WHAT IS NEEDED. Among the entries below, tally each line containing "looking"; respond with the total only.

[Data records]
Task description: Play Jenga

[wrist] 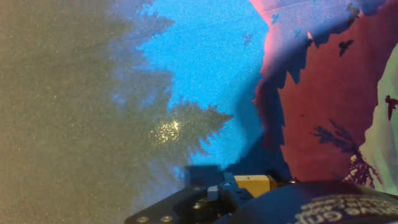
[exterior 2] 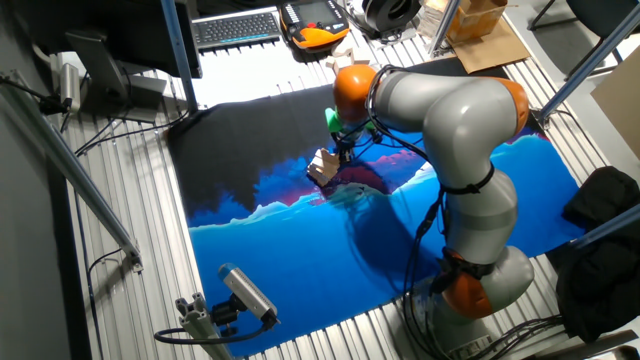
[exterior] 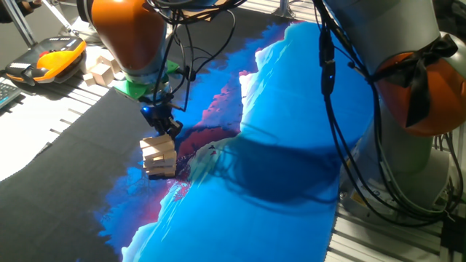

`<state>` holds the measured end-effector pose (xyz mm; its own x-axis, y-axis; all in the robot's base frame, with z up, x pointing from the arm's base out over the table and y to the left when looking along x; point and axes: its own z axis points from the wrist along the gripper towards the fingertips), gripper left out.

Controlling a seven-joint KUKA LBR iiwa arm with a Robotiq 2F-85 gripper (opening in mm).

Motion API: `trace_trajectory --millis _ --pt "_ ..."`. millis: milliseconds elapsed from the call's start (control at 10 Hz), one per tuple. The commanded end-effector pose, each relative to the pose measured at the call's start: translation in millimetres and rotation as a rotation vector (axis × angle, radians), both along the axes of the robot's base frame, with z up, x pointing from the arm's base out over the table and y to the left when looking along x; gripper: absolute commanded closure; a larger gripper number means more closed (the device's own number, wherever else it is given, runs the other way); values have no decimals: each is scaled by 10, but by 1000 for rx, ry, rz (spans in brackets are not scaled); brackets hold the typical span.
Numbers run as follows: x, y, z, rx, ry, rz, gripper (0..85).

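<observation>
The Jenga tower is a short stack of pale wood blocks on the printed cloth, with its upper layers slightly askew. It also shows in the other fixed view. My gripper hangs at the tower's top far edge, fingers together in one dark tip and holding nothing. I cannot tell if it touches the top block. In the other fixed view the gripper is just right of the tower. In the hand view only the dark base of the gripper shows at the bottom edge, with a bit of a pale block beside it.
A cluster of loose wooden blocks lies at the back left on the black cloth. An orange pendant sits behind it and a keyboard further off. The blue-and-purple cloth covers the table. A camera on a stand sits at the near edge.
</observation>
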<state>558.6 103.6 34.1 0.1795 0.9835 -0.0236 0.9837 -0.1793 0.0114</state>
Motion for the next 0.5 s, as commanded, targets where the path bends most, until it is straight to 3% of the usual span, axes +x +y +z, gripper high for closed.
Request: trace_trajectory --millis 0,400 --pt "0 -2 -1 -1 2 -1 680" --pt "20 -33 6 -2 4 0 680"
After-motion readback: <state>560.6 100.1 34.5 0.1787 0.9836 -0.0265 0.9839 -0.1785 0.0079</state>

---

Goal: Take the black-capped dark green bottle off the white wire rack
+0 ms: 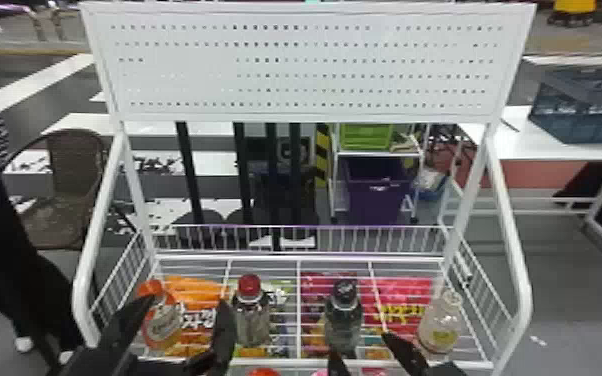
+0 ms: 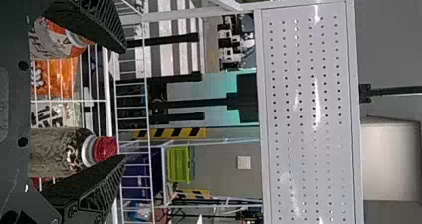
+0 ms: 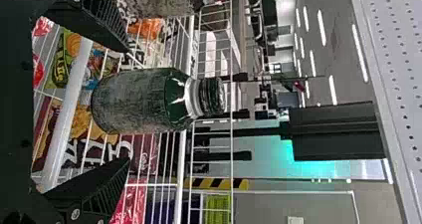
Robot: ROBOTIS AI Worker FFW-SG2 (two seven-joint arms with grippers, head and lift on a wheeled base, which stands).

COMPLETED EXERCISE. 2